News Releases

December 16, 2020

XL Fleet Expands Electrification Solutions Portfolio to Ford F-550 Chassis to Meet Strong Customer Demand

System Brought to Market Within Six Months to Meet Growing Opportunity Pipeline for Hybrid Medium Duty Applications

 

BOSTON, December 16, 2020 – XL Fleet (the “Company”), a leader in vehicle electrification solutions for commercial and municipal fleets, today announced that it has expanded its line of electrified powertrains to include a hybrid electric drive system for the Class 5 Ford F-550 Super Duty chassis. The new system was developed and brought to market within six months to meet a significant and growing commercial fleet demand for the electrified F-550 chassis, for applications including municipal transportation, utilities, construction equipment and customer service vehicles.

The F-550 vehicles will be upfit with XL Fleet’s hybrid electric drive system and begin deliveries to customers by the end of 2020. Vehicles equipped with XL Fleet’s hybrid electric drive system have been proven to significantly improve fuel economy while reducing greenhouse gas emissions – a key aspect of meeting fleet sustainability goals.

“We are proud to further expand our portfolio of electrification solutions with the world’s leading vehicle manufacturers. The launch of the electrified F-550 platform is a great example of XL Fleet’s responsive business model and best-in-class engineering capabilities,” said Dimitri Kazarinoff, Chief Executive Officer of XL Fleet. “It also showcases the Company’s ability to quickly bring new electrification products to market when customer demand warrants it.”

“Our product development strategy remains focused on providing sustainable solutions for a wide range of popular fleet vehicles not being electrified by OEMs,” said Tod Hynes, Founder and Chief Strategy Officer of XL Fleet. “The commercial market for electrified medium to heavy duty vehicles is large, but very fragmented. XL Fleet’s nimble product development approach enables the Company to be very responsive to customer demand, particularly in the Class 5-6 and Class 7-8 ranges where EV options are extremely limited.”

 

Business Combination Update

XL Fleet remains on track to complete its previously announced merger agreement with Pivotal Investment Corporation II (“Pivotal”) (NYSE: PIC), a publicly traded special purpose acquisition company, by the end of December 2020. Upon closing, the combined company will be named XL Fleet Corp. and its common stock and warrants will remain listed on the New York Stock Exchange under new ticker symbols, “XL” and “XL WS”, respectively.

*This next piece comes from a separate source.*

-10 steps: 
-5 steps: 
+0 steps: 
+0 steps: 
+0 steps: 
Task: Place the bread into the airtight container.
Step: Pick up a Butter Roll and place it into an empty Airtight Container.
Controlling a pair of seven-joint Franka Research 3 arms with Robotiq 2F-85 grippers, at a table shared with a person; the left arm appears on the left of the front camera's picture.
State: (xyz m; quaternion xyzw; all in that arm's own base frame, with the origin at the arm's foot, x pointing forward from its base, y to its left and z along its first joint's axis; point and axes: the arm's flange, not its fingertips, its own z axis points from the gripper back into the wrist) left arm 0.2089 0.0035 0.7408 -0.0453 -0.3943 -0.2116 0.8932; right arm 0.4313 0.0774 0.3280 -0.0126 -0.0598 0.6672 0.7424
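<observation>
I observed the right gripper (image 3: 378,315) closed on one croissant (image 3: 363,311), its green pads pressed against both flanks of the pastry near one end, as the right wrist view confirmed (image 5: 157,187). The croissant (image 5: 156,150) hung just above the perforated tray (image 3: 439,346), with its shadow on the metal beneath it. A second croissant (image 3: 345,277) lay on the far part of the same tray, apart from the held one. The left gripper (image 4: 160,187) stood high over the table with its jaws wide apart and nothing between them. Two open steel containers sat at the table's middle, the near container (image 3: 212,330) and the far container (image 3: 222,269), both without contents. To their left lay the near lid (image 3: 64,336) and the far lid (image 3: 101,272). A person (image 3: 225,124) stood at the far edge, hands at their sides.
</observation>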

On December 8, 2020, Pivotal announced that the U.S. Securities and Exchange Commission has declared effective its registration statement on Form S-4 (as amended, the “Registration Statement”), which includes a definitive proxy statement/prospectus in connection with its annual meeting of stockholders to consider the merger agreement with XL Fleet (the “Annual Meeting”). Pivotal recently announced that the Annual Meeting has been set for December 21, 2020.  Stockholders of record as of December 7, 2020 (the “Record Date”) will be eligible to vote at the Annual Meeting. 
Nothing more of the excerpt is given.